What you will do. From the data below, set down exactly the lines between the one holding "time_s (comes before" and the one holding "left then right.", inclusive, and no others.

......

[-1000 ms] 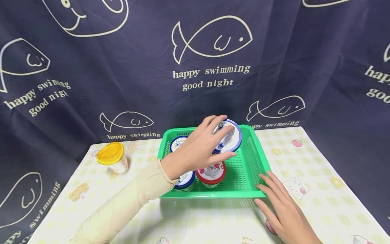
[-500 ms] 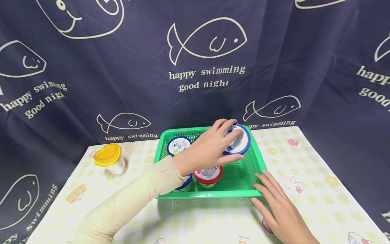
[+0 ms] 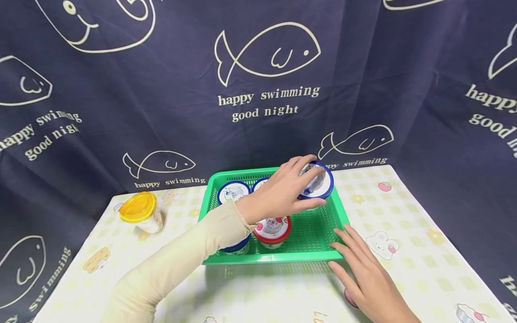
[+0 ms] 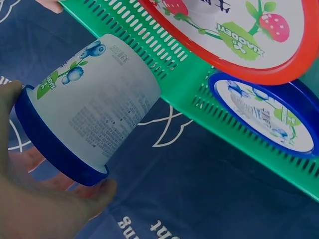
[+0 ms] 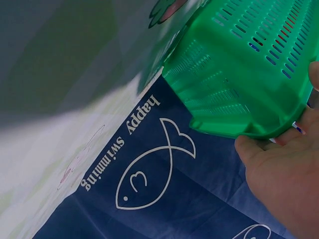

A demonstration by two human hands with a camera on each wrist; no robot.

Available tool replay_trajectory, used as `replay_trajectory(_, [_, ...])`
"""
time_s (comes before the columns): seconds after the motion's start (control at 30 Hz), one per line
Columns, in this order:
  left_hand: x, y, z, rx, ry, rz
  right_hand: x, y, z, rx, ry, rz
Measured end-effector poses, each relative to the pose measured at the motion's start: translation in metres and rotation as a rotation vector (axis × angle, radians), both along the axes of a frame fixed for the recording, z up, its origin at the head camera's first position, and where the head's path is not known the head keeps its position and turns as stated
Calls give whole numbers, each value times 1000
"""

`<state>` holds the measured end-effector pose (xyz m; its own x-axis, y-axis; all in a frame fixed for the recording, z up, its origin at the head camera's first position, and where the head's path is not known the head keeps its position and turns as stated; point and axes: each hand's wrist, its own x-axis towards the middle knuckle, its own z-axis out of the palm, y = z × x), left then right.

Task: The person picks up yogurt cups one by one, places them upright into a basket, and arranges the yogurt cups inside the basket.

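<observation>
My left hand (image 3: 280, 188) grips the rim of a blue-lidded paper cup (image 3: 321, 181) from above, at the basket's back right. The left wrist view shows the cup's white side (image 4: 99, 99) with blueberry print, its bottom free of the hand. In the green basket (image 3: 282, 258) stand a red-lidded cup (image 3: 272, 231) and other blue-lidded cups, at back left (image 3: 233, 190) and front left (image 3: 237, 246); another at the back is partly hidden by my hand. My right hand (image 3: 369, 273) holds the basket's front right corner, fingers over the rim, thumb in front.
Left of the basket, a cup with a yellow lid (image 3: 139, 208) stands on the patterned tablecloth (image 3: 181, 287). A dark blue curtain (image 3: 266, 130) with fish drawings hangs right behind the basket. My left forearm crosses the basket's front left side.
My left hand has carried the blue-lidded cup rightward, from above the basket's back middle to its back right. The right hand has stayed at the corner. The head view has shifted slightly.
</observation>
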<state>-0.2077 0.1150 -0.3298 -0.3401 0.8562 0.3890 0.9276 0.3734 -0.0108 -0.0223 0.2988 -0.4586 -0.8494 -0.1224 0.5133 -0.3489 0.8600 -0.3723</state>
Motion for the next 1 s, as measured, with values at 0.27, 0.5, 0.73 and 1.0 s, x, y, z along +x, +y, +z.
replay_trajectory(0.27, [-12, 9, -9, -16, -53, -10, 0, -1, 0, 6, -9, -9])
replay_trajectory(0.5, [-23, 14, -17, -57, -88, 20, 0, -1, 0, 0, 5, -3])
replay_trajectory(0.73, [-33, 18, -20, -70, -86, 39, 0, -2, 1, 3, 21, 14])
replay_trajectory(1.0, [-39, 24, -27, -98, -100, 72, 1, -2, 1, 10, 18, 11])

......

Answer to this problem.
time_s (comes before the columns): seconds after the motion's start (control at 30 Hz), one per line
Columns, in this order:
  left_hand: x, y, z, rx, ry, rz
  right_hand: x, y, z, rx, ry, rz
Measured end-effector poses, each relative to the pose measured at the motion's start: translation in metres and rotation as a rotation vector (axis × angle, radians), both along the axes of a frame fixed for the recording, z up, its origin at the head camera's first position, and where the head's path is not known the head keeps its position and turns as stated
Calls give whole numbers, each value times 1000
"""

`<state>` holds the measured end-effector pose (xyz m; its own x-axis, y-axis; all in a frame fixed for the recording, z up, its origin at the head camera's first position, and where the head's path is not known the head keeps its position and turns as stated; point and axes: each hand's wrist, its own x-axis towards the middle knuckle, its own z-axis out of the palm, y = z × x), left then right.

No more output is expected.